Show each line of the records in which the word "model" occurs.

──────────

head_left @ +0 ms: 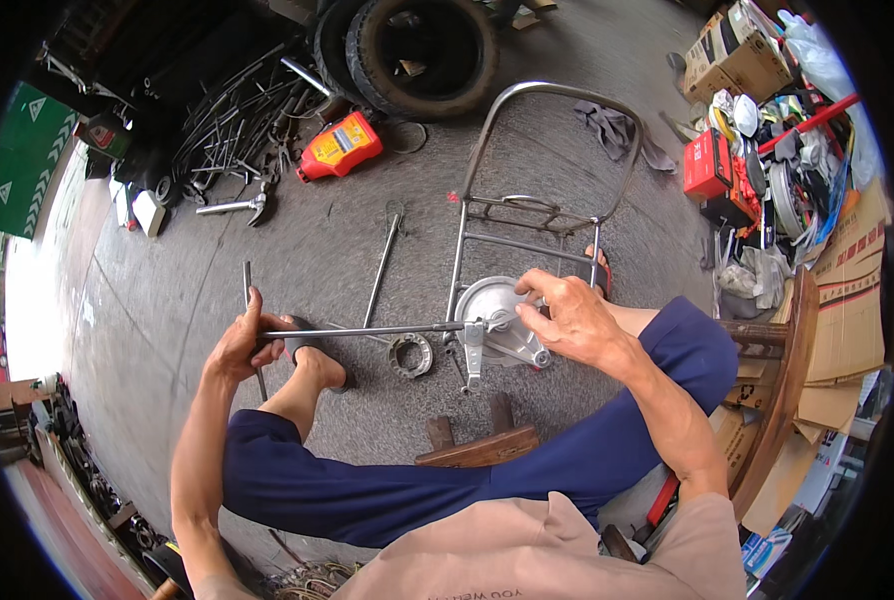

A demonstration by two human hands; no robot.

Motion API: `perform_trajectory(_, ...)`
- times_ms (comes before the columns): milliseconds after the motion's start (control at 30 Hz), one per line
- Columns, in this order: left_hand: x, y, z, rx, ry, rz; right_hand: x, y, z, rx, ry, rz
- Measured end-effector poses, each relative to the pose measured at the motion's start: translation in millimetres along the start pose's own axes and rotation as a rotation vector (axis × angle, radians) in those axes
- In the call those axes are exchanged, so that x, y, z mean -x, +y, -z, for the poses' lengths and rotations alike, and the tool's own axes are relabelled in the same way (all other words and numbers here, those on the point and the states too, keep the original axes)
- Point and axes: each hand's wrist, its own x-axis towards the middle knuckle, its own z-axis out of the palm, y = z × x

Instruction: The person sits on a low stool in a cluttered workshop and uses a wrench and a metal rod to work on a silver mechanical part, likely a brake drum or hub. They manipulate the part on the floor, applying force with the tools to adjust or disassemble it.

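My left hand [235,345] is closed round the crossbar end of a long T-handle wrench [367,331]. The wrench's shaft lies level, its tip at a small metal bracket [474,345] on the left side of a silver brake hub [482,295]. With bent fingers my right hand [577,315] grips the right side of the hub's round face; whether a small part is between those fingers is hidden. Behind the hub rises a tubular metal rack frame [467,180]. A notched metal ring [410,355] lies on the floor left of the hub, near another long-handled wrench [382,270].
A low wooden stool [482,448] stands between my legs. Farther off are a red bottle [339,146], a hammer [252,203], tyres [422,95] and a grey rag [622,135]. On the right are a red box [707,165], cardboard [847,290] and piled parts.
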Motion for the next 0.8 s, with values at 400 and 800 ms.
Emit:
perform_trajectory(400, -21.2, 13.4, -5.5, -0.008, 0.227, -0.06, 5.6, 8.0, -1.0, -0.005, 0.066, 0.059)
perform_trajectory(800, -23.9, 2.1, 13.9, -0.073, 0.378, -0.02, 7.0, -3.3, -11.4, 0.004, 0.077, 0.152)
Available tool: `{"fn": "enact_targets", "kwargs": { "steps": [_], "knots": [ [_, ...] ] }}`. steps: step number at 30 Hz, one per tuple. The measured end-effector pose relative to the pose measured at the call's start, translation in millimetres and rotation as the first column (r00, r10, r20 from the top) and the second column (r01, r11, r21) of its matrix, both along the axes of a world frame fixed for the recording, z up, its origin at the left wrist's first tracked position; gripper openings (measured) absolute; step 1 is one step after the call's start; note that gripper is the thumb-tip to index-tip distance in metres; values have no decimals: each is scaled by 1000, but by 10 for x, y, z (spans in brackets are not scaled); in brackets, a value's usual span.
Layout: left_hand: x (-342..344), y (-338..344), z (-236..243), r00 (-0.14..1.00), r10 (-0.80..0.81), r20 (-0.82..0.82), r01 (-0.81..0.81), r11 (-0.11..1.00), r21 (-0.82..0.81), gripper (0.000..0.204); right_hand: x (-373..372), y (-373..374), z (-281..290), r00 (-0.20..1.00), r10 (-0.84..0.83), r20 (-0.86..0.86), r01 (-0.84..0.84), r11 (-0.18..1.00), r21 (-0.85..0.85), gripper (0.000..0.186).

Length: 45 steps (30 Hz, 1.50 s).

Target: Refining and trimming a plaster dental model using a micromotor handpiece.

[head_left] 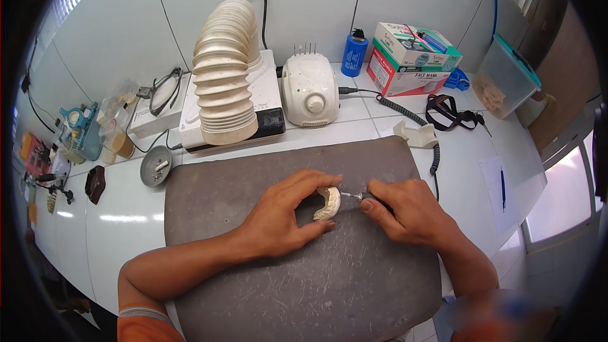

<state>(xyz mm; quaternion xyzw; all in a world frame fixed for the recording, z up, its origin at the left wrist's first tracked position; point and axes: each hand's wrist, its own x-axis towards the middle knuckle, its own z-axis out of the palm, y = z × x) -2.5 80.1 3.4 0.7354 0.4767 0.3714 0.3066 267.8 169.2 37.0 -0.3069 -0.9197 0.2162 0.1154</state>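
A cream dental cast with an arch of teeth (331,204) is held upright between the fingers and thumb of my left hand (291,206) over a scratched grey mat (291,285). My right hand (405,209) is closed round a rotary handpiece (367,199), its thin metal bit pointing left at the side of the cast, at or very near its surface. Both forearms cross the front of the mat, and the rest of the handpiece is hidden by my right fingers.
Behind the mat stand a white ridged hose on a unit (225,95), a control box (310,92), stacked boxes (411,63), a blue canister (354,54) and a clear tub (497,82). An ashtray (154,171) sits left; paper with a pen (497,193) lies right.
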Motion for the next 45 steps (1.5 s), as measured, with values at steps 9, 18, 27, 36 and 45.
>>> {"fn": "enact_targets", "kwargs": {
  "steps": [9,18,27,36,45],
  "knots": [
    [38,0,15,999,6,40,-5,1000,-17,74,-13,-20,-11,980,-201,17,200,979,43,45],
    [37,2,18,999,-10,-31,11,999,39,75,6,33,-16,978,-204,42,204,979,-9,48],
    [33,-9,13,1000,-7,-2,7,1000,-29,74,7,22,-5,980,-195,51,196,981,-16,48],
    [39,-12,26,1000,-4,-11,4,1000,-17,75,9,19,-15,983,-176,44,176,984,8,46],
    [41,-16,38,1000,-1,-14,1,1000,-28,76,14,19,-13,984,-172,52,172,985,2,46]
  ]
}}
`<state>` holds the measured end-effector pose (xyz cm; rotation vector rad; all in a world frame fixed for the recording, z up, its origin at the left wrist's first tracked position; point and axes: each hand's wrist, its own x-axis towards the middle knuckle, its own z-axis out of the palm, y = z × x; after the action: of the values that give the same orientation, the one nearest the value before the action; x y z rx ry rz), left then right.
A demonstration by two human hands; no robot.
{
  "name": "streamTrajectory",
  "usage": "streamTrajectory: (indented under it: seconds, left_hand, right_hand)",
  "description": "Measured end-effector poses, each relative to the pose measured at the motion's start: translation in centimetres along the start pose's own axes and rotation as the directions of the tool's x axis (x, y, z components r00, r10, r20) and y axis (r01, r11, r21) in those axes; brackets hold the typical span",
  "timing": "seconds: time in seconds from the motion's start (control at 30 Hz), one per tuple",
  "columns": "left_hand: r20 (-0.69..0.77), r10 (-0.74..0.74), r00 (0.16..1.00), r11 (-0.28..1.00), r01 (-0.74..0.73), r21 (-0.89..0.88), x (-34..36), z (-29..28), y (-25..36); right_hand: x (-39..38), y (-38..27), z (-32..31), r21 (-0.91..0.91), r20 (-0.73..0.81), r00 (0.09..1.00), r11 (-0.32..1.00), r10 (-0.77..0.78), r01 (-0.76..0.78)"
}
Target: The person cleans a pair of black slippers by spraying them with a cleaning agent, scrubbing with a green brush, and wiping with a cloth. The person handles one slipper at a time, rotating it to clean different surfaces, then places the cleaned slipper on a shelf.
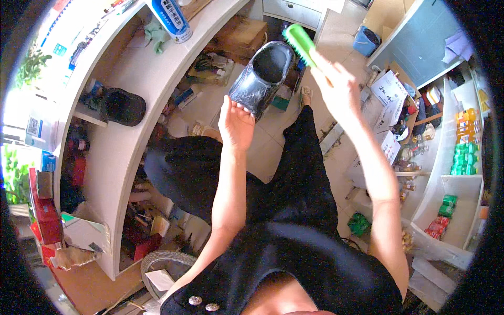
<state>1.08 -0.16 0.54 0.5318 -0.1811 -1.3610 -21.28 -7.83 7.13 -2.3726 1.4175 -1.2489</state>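
Observation:
My left hand [237,126] grips a black clog [261,79] by one end, fingers curled over its edge. The clog is tilted, its dark opening facing up and away from me, and its surface looks shiny with whitish streaks. In my right hand [336,81] is a green brush [301,44], held by the handle to the right of the clog. Its bristles point left, toward the clog, with a small gap between them. On the counter [126,178] to my left lies another dark clog [125,106]. A blue and white spray can [170,20] stands farther along that counter.
Cardboard boxes [239,38] and loose items fill the space under the counter. A blue bin [366,41] stands at the far right. Shelves with green packs [464,159] line the right side. A wicker chair [157,270] is at lower left.

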Motion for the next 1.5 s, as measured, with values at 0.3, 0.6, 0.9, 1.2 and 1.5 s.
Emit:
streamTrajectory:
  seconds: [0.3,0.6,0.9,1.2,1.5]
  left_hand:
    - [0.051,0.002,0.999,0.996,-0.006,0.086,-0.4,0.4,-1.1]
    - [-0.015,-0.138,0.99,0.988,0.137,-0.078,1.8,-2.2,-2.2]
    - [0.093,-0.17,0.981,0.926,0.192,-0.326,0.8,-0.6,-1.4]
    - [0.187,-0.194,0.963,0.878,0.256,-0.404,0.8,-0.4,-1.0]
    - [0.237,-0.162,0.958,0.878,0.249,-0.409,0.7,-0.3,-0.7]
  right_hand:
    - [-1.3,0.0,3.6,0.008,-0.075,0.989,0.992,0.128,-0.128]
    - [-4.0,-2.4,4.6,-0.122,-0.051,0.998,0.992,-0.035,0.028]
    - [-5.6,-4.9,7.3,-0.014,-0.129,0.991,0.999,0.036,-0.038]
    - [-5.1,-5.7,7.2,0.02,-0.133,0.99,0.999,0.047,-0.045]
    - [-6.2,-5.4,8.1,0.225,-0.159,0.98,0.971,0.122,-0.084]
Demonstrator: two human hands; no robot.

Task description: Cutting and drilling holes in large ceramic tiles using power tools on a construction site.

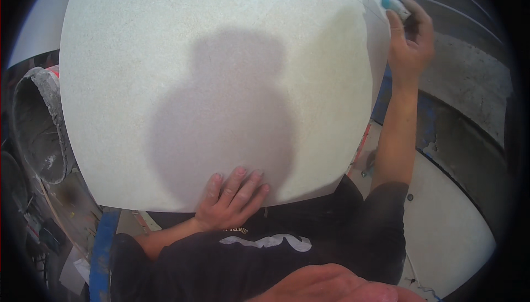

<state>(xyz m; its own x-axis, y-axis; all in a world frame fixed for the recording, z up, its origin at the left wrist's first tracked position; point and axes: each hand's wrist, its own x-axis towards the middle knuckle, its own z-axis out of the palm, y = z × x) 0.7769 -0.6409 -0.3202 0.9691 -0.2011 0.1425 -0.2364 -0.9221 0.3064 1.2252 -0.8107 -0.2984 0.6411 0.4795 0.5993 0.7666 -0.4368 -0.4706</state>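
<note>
A large pale tile or board fills the middle of the head view, with a dark shadow across it. My left hand rests on its near edge, fingers stretched out over the surface. At the far right edge, my right hand grips a small white-and-teal tool between thumb and fingers. The teal end points toward the board's edge. What kind of tool this is I cannot make out. A thin dark line slants across the board's surface near it.
A cement-crusted bucket lies tipped at the left. Parts of a blue frame show below the board. Another pale panel is at lower right, beside a rough concrete ledge. Loose cords and clutter lie at lower left.
</note>
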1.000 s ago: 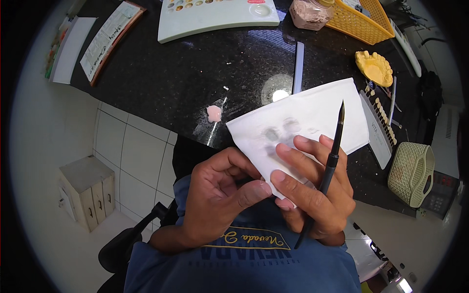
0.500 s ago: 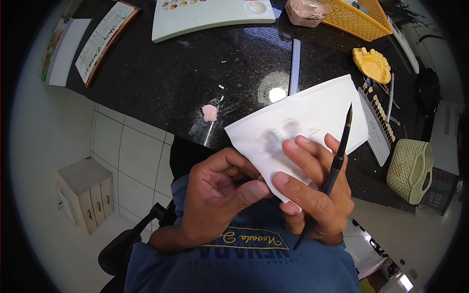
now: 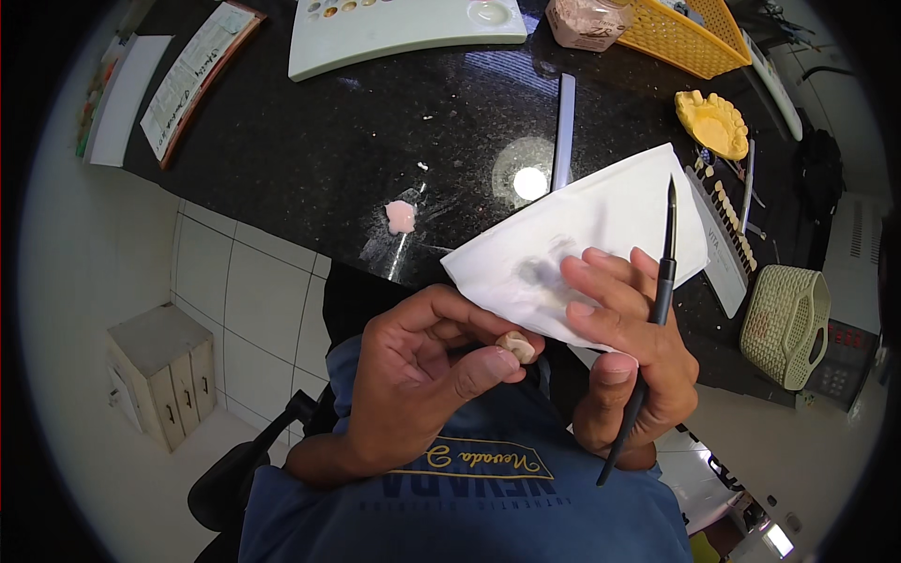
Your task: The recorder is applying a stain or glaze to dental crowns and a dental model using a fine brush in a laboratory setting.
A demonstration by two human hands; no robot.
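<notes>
Between the thumb and fingers of my left hand (image 3: 404,375) is a small cream-and-brown dental crown (image 3: 516,348), or a tooth-shaped piece like one. My right hand (image 3: 643,361) holds a slim paintbrush (image 3: 665,281) with a dark handle, its fine tip pointing up and away. The same hand grips the near edge of a folded white tissue (image 3: 629,206) with thumb and fingers. Grey smudges mark the tissue, which spreads over the table's near edge, just beyond the crown.
On the black speckled table (image 3: 310,159) lie a pink blob (image 3: 401,217) and a blue-grey strip (image 3: 564,131). Farther back are a pale palette (image 3: 404,42), a jar of pink powder (image 3: 589,23) and a yellow basket (image 3: 685,38). Rightward sit a yellow dental cast (image 3: 713,127), tooth shade guide (image 3: 718,244) and pale green basket (image 3: 784,328).
My right hand has moved right, away from my left, drawing the tissue's near edge along. The crown in my left fingertips has come into plain view. The brush stands more upright.
</notes>
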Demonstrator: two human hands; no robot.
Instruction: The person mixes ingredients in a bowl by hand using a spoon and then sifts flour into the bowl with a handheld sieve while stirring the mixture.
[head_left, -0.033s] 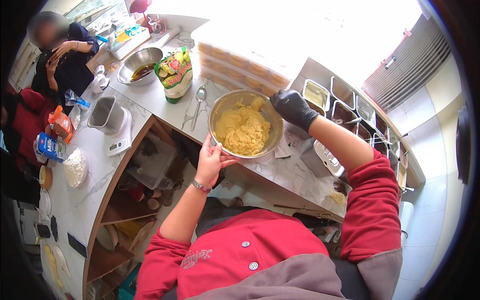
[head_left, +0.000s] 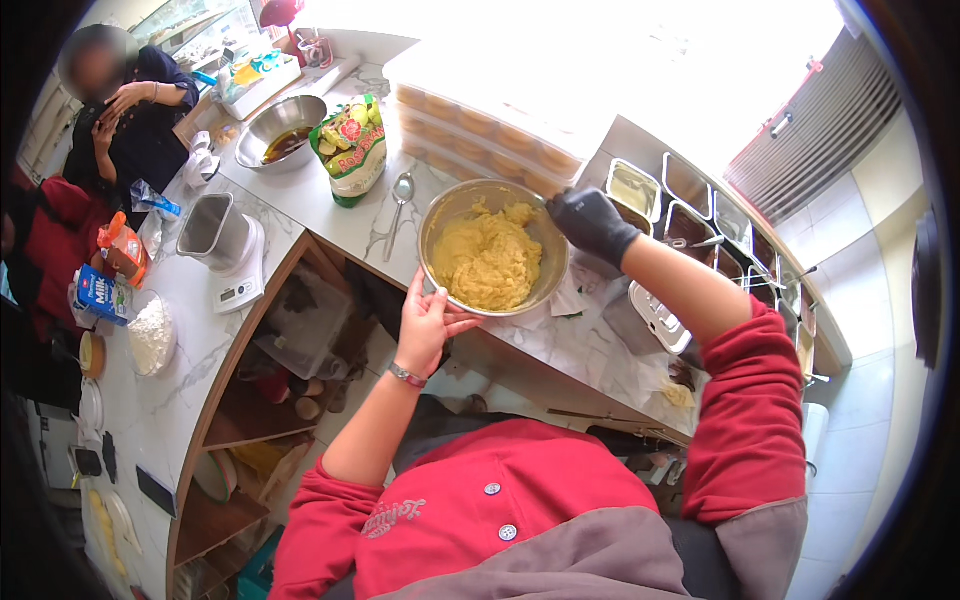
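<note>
A steel mixing bowl (head_left: 432, 262) with lumpy yellow dough (head_left: 487, 258) stands on the marbled counter in front of me. My left hand (head_left: 428, 325) is bare and holds the bowl at its near left side, thumb against the wall and fingers stretched along underneath. At the far right rim is my right hand (head_left: 592, 224) in a black glove, its fingers curled closed. Whatever those fingers may hold is hidden. Left of the bowl lies a metal spoon (head_left: 397, 215), and behind that stands a green and white bag (head_left: 349, 152).
Stacked clear boxes (head_left: 490, 135) rise behind the bowl. Metal ingredient tins (head_left: 633, 190) line the right side. Further left are a second steel bowl (head_left: 283, 133) with dark liquid, a white scale (head_left: 240, 280) under a grey container, a flour bowl (head_left: 152, 335) and a co-worker (head_left: 140, 110).
My right hand has shifted slightly to the right, away from the middle of the bowl. My left hand stays on the bowl with hardly any movement.
</note>
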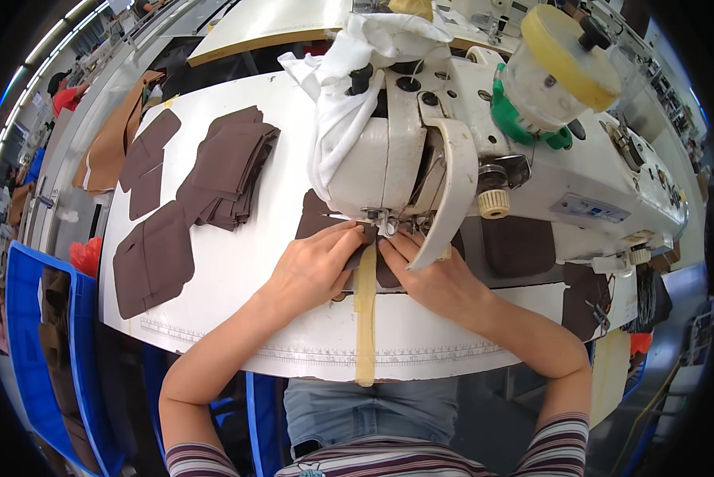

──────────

* [TASK ANSWER]:
Target: Refining and trimming a plaster dental model using a micromotor handpiece.
Your task: The recorder is applying a stain or glaze to dental crowns and a dental model using a fine brush in a laboratory setting.

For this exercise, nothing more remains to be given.